* _Work to be completed_
Using the listing below, retype exactly the lines starting at the one with "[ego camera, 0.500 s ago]" and ending at the one with "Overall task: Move", and include both.

* _Provided data_
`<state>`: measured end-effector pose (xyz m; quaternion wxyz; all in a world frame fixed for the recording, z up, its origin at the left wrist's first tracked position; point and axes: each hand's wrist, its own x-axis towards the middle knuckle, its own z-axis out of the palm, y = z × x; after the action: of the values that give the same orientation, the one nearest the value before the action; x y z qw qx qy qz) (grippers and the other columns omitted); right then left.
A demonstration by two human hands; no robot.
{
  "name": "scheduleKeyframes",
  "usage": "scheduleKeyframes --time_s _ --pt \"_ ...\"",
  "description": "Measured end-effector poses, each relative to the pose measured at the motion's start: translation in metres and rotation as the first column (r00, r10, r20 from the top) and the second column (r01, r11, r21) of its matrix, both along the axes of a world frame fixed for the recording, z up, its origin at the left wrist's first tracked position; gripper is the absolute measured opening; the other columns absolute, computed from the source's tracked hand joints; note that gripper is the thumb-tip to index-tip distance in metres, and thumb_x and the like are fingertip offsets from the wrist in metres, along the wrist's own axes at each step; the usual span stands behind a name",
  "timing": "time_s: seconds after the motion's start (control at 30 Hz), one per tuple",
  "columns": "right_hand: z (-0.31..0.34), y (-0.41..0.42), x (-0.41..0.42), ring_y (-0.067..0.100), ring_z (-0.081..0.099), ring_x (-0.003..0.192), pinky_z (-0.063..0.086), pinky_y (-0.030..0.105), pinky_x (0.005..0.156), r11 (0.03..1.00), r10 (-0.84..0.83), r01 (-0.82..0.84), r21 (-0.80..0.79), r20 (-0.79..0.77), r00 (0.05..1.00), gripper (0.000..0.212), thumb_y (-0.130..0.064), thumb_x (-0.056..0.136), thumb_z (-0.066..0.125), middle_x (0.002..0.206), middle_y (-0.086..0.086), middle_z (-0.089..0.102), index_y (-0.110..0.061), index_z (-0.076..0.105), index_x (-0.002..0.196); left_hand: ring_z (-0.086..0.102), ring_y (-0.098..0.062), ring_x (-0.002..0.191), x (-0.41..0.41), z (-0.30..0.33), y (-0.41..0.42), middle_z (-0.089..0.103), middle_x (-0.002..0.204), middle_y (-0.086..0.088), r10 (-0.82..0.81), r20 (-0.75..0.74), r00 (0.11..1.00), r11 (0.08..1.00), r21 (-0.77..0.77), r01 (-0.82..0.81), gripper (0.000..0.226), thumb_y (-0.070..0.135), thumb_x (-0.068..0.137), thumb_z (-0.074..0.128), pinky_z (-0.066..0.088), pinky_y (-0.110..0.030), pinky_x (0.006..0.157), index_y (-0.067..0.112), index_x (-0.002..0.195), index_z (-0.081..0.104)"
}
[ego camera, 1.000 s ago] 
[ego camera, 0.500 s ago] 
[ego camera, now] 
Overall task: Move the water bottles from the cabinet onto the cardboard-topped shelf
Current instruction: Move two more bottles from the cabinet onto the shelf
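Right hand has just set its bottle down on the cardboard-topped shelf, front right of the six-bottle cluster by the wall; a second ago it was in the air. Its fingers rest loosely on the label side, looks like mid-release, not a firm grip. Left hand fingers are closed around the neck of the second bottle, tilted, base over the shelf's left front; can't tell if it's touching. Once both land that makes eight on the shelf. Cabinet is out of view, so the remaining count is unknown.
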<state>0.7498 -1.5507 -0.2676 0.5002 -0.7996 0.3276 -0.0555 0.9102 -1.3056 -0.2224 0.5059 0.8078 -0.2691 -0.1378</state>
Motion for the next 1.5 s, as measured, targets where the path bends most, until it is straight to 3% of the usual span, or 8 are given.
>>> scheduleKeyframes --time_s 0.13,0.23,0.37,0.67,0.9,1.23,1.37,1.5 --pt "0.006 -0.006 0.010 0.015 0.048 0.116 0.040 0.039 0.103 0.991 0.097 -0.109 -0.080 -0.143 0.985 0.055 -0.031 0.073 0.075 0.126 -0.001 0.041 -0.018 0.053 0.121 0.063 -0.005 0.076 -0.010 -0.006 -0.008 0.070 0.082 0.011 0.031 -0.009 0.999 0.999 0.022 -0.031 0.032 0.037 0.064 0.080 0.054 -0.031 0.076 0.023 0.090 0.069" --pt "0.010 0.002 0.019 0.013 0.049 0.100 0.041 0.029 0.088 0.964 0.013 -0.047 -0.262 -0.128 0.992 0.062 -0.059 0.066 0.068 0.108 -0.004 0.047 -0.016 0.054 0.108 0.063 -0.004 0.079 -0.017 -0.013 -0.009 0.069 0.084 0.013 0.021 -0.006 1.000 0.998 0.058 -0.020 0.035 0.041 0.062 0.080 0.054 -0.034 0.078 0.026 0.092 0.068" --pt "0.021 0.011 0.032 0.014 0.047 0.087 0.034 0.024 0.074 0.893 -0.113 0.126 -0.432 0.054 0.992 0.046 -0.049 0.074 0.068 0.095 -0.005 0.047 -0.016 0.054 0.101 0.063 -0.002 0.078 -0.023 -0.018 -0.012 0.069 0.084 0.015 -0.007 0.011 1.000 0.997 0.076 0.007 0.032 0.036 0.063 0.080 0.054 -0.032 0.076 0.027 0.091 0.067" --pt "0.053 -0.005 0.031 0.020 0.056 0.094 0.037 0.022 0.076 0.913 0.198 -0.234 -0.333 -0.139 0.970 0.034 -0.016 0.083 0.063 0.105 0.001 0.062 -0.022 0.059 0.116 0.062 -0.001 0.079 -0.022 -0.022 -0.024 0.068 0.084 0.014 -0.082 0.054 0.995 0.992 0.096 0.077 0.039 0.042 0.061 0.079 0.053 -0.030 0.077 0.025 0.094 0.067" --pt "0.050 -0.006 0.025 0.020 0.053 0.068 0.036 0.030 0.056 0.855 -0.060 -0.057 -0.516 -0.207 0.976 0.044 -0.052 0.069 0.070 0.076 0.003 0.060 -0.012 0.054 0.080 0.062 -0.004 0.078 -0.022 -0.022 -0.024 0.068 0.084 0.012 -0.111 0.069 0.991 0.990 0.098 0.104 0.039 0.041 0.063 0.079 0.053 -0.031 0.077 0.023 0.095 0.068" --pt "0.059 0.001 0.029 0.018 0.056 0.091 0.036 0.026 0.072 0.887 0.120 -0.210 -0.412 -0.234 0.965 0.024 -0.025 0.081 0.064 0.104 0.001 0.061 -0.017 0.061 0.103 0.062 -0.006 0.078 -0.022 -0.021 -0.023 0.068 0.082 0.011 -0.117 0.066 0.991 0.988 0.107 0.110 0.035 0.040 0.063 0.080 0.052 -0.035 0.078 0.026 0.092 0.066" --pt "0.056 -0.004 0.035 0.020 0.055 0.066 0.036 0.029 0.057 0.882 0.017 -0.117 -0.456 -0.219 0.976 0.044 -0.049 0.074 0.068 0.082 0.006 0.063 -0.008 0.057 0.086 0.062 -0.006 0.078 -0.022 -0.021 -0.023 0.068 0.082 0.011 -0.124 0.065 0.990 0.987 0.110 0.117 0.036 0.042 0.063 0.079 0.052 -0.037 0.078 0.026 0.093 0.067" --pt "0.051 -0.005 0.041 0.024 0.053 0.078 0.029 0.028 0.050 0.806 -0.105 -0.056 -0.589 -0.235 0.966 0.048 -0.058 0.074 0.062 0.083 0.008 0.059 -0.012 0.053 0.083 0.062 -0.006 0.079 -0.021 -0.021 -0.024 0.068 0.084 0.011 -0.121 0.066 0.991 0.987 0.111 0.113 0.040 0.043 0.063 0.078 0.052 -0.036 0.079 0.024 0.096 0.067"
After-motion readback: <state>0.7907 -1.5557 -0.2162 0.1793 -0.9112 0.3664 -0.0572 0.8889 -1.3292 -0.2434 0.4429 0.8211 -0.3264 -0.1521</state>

* _Exercise answer_
[ego camera, 0.500 s ago] 
[ego camera, now] 
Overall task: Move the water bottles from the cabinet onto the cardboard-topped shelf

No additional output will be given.